In addition, the average particle diameter of the said silica particle can be measured with a dynamic light scattering system particle size distribution meter (for example, brand name COULTER N4 SD by a COULTER Electronics company). Specifically, the dispersion liquid of the silica particles is measured, and the dispersion liquid is diluted with water as needed so as to fall into the scattered light intensity range required by the dynamic light scattering system particle size distribution meter to prepare a measurement sample. Next, this measurement sample is thrown into a dynamic light scattering system particle size distribution meter and measured in the scattered light reference mode to obtain an average particle diameter (secondary particle diameter) of silica particles as D50.

(Compound whose first acid dissociation constant is 7 or less)

The CMP polishing liquid according to the present embodiment contains a compound having a first acid dissociation constant of 7 or less (except for azoles). The azoles which do not correspond to the said compound mean the compound which has a hetero 5-membered ring containing 1 or more nitrogen atoms in a ring, For example, 1H-1,2,4-triazole, 3-amino-1H. Triazole and derivatives thereof, such as -1,2,4-triazole, are mentioned.

The polishing liquid contains a compound having a first acid dissociation constant of 7 or less, so that the pH of the CMP polishing liquid is excessively increased, and the solubilizing agent of the constituent material (silicon, etc.) of the semiconductor substrate at a desired pH (for example, 9.0 to 12.0). The content of the basic compound functioning as can be increased. As a result, the polishing rate of the constituent material (silicon or the like) of the semiconductor substrate can be significantly increased as compared with the polishing liquid containing no compound having a first acid dissociation constant of 7 or less. 5 or less are preferable and, as for the 1st acid dissociation constant of the said compound, 4 or less are more preferable.

As a compound whose 1st acid dissociation constant is 7 or less, at least 1 sort (s) chosen from an amino acid and the organic acid (except an amino acid) which has a carboxyl group is preferable at the point which can further increase content of a basic compound. "Amino acid" is defined here as an organic compound which has a functional group of both an amino group and a carboxyl group. Among the amino acids, α-amino acid is more preferable.

Examples of amino acids having a first acid dissociation constant of 7 or less include glycine, histidine (for example, L-histidine), aspartic acid, glutamic acid, leucine, serine, proline, valine, and the like, and are selected from glycine and histidine.
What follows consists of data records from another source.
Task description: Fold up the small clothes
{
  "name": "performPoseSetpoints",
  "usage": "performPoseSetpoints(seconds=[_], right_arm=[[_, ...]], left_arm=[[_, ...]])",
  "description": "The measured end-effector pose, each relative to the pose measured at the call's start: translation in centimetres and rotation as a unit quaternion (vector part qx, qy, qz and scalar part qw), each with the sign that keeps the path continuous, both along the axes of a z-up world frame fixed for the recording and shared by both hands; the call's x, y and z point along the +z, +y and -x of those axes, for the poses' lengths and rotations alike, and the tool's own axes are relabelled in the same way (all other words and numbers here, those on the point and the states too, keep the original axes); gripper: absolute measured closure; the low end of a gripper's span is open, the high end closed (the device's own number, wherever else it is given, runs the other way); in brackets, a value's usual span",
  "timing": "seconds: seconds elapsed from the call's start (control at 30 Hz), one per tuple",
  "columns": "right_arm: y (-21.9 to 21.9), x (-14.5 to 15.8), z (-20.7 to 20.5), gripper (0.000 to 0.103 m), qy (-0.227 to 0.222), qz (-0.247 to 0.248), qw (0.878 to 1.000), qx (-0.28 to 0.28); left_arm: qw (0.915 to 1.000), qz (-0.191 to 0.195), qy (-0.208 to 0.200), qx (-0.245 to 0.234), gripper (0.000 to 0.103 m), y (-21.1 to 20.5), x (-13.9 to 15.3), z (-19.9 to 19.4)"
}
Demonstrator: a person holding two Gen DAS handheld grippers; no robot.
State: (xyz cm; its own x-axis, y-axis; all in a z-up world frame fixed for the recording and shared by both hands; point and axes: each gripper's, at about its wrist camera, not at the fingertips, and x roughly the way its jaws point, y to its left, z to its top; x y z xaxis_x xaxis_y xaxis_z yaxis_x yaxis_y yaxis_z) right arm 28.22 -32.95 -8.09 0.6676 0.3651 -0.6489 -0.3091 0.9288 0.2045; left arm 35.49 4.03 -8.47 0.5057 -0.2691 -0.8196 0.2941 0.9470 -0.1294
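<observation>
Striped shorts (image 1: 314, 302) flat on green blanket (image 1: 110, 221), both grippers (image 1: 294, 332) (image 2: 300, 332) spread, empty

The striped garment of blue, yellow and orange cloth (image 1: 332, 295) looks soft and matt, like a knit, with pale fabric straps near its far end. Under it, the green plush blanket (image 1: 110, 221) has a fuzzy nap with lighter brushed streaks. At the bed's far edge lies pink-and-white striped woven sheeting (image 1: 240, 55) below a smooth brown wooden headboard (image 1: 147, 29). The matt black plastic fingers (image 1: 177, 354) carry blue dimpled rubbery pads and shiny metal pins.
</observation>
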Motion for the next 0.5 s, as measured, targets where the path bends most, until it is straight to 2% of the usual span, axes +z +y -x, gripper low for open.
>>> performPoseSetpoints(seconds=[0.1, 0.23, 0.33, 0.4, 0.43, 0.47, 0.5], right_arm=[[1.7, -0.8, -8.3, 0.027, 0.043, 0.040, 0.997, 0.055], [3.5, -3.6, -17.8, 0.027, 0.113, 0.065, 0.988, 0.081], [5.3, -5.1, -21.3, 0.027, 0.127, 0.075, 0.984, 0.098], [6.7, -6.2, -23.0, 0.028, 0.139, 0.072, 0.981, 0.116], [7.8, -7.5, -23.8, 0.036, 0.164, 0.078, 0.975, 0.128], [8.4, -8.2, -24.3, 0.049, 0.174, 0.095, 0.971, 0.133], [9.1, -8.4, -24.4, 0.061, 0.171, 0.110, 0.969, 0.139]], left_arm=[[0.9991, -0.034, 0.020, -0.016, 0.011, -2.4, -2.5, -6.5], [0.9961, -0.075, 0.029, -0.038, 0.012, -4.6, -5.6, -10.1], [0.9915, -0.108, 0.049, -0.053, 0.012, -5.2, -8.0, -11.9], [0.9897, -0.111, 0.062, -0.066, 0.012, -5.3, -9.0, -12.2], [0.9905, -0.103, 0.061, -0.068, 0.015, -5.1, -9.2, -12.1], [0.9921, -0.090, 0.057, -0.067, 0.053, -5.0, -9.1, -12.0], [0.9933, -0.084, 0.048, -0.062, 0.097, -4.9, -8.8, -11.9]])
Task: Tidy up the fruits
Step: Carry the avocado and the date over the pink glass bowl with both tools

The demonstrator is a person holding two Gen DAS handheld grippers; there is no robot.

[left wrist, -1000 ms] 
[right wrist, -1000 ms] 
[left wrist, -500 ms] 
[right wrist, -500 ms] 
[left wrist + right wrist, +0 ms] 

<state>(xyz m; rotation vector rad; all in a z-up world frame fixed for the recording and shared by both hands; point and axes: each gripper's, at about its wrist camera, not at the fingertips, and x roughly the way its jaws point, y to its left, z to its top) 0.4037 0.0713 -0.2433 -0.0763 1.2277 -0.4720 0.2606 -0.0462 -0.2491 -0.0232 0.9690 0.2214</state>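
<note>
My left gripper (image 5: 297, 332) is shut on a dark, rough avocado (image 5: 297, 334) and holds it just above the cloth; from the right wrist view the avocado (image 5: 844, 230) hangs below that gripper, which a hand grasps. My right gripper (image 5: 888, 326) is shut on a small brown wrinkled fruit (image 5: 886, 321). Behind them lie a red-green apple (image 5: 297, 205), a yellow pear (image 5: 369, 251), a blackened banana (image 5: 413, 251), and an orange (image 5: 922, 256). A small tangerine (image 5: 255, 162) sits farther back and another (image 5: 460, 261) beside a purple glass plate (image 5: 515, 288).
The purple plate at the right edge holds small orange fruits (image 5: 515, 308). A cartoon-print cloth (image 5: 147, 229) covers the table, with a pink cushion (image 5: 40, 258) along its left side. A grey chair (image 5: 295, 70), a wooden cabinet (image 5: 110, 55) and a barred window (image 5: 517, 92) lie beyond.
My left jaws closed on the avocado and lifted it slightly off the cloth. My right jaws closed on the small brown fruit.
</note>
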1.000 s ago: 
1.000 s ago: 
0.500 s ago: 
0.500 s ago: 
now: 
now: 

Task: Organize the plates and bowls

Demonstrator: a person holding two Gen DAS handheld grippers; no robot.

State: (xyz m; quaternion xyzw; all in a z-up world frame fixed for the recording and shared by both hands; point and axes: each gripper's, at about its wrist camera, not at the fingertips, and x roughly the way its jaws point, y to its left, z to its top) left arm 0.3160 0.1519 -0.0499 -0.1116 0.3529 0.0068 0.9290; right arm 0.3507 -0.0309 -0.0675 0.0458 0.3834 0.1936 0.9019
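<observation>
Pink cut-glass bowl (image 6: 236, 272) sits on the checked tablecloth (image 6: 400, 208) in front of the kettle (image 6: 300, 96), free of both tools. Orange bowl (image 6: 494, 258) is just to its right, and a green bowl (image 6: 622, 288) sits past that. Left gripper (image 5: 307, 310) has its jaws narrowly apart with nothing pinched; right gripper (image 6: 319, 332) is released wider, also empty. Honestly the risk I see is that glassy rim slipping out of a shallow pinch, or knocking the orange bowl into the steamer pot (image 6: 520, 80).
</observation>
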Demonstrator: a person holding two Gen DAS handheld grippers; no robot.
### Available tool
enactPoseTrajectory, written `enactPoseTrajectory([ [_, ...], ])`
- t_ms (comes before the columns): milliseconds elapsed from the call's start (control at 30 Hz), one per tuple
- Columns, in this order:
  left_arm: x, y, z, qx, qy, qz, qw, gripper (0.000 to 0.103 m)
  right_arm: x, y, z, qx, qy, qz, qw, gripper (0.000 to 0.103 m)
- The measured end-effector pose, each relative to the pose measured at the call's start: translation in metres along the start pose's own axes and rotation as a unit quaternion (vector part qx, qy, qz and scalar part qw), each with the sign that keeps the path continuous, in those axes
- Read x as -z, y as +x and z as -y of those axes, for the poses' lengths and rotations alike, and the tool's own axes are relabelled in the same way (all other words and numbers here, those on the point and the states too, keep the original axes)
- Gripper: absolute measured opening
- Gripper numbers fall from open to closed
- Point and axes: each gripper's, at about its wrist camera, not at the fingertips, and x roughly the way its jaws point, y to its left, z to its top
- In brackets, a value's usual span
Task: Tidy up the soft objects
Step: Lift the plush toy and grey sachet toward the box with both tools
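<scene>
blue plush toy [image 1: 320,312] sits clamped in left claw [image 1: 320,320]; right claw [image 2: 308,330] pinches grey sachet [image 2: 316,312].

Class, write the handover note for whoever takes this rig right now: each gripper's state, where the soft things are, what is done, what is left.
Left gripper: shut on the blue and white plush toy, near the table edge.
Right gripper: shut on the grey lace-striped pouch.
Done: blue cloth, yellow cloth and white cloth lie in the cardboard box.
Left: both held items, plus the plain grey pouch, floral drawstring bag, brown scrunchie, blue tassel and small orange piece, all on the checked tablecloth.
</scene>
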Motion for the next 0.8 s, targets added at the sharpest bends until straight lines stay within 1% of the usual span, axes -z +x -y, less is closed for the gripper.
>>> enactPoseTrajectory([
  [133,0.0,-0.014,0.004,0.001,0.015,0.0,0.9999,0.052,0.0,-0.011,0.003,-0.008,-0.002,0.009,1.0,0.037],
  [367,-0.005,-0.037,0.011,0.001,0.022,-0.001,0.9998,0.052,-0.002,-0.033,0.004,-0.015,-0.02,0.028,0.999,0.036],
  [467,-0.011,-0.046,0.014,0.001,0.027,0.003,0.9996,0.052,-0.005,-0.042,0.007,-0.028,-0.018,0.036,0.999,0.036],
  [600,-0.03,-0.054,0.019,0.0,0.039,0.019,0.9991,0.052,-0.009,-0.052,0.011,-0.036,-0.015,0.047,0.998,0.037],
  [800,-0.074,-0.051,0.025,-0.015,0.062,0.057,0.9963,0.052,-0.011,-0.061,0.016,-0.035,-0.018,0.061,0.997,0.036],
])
At least one species is preferred. As an organic acid having a carboxyl group and having a first acid dissociation constant of 7 or less, for example, malic acid, picolinic acid, maleic acid, malonic acid, citric acid, gluconic acid, glycolic acid, succinic acid, lactic acid, adipic acid, glutaric acid, benzoic acid Phthalic acid, fumaric acid, oxalic acid, tartaric acid, nicotinic acid, mandelic acid, acetic acid, quinalic acid, butyric acid, valeric acid, salicylic acid, glycerin acid, pimeline acid, and the like, and among these, malic acid, picolinic acid and maleic acid are preferred. And malic acid are more preferred. The compound whose 1st acid dissociation constant is 7 or less can be used individually by 1 type or in combination of 2 or more type. As a combination of the compound whose 1st acid dissociation constant is 7 or less, the combination of glycine and malic acid can be used, for example.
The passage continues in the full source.